When you invest in the stock market, you’re investing in companies and the ability of said companies to deliver ‘shareholder value’. You’re not investing in GDP, inflation, productivity, population growth, fertility, geopolitical stability, etc. This may be obvious, but the distinction is important, as discussed in Why Declining Population Growth and Sluggish GDP Growth are Not a Concern for Investors. The aforementioned factors, in the long run, may be important for how well companies perform, but in the short term, micro/company-specific factors tend to dominate over macro-sized societal factors.

This may seem myopic to only care about profits and not the other things going on in the world, but I don’t write the rules of Wall St.

GDP does not mean stock market gains. You can have strong shareholder returns even if the economy is not growing at all.

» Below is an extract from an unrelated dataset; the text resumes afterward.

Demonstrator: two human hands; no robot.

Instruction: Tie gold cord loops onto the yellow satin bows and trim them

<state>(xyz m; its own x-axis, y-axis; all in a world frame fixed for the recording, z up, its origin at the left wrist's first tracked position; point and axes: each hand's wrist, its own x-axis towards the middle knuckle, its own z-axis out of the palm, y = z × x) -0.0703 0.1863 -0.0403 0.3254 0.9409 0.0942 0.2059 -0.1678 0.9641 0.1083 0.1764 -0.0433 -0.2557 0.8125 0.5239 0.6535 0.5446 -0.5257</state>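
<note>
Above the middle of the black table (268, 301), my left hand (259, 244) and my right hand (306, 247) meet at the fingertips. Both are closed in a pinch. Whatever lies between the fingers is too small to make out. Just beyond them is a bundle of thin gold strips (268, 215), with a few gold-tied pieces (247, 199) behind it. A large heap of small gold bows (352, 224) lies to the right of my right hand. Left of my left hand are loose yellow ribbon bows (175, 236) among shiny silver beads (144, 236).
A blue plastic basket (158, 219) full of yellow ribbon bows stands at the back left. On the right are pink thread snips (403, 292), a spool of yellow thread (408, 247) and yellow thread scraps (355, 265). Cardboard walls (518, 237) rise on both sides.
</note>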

To give an example, if a $1 billion company generates $100 million in profit annually, this is $100 million that must go to shareholders regardless of GDP, productivity, population growth, etc. I call this the profits vs. GDP paradox, of how it’s possible for multinationals to generate double-digit returns for investors even if GDP is growing at single digits or not even growing at all. This is the situation right now in the US…major companies are generating huge profits annually even if real GDP, productivity, and population growth is sluggish.

This is why so many people were confused as to why the stock market did so well in 2020-2021 despite Covid, unrest (such as the 2020 BLM riots), political division, and everything else going wrong with America at the time (and still now), because such division does not hurt the ability of large companies to generate huge profits.

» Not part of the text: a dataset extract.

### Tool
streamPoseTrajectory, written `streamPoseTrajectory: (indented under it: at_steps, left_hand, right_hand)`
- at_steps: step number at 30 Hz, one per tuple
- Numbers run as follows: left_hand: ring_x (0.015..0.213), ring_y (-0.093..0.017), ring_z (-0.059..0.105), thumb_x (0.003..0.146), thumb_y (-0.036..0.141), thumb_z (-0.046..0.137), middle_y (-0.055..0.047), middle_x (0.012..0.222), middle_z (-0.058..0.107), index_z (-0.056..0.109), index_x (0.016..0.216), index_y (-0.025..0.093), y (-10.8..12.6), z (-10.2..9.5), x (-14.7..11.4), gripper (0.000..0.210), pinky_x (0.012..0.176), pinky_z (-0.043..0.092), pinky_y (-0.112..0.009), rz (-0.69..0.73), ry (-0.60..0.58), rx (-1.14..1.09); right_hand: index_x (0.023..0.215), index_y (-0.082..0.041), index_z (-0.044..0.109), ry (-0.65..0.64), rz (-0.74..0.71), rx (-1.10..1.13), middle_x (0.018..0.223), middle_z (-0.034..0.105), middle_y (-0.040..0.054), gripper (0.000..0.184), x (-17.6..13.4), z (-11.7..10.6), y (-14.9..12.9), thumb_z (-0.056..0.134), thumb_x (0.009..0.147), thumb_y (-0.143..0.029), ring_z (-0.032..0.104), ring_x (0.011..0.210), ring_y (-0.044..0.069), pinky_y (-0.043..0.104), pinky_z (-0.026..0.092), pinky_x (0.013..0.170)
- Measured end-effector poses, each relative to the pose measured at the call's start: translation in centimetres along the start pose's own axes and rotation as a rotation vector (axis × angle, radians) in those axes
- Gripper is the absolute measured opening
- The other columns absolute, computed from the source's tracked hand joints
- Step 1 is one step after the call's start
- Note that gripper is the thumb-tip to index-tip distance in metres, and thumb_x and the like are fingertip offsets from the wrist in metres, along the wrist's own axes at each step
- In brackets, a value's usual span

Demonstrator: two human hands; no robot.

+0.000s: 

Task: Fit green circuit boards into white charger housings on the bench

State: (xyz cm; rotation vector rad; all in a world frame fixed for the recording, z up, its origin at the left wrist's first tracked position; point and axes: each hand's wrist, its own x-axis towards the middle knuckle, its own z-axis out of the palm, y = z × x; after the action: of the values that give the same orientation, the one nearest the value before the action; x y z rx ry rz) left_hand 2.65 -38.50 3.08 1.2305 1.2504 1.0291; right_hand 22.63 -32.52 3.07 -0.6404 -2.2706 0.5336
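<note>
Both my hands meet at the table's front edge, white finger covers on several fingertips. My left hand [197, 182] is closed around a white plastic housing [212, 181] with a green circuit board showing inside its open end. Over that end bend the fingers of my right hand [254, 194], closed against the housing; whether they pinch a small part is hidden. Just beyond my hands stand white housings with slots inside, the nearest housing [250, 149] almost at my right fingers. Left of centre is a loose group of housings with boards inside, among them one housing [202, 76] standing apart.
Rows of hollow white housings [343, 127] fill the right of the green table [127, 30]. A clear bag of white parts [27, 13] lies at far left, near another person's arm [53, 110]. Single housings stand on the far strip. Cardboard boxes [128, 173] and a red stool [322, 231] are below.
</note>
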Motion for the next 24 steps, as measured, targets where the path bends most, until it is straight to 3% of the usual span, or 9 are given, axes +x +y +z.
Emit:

On a related note, from the perspective of the investor or capitalist, the goal is not to grow ‘total wealth’, as in GDP, but to concentrate wealth within one’s chosen investments. Having ‘more growth’ does no good for investors is that wealth is diluted or spread out. Investors in Bay Area real estate have done so well over the past few decades because of so much wealth being concentrated in this small region. Same for investors in Ireland real estate even if in terms of GDP Ireland is small. Facebook and Google were able to funnel the online advertising industry to their platforms, which enriched investors of those companies.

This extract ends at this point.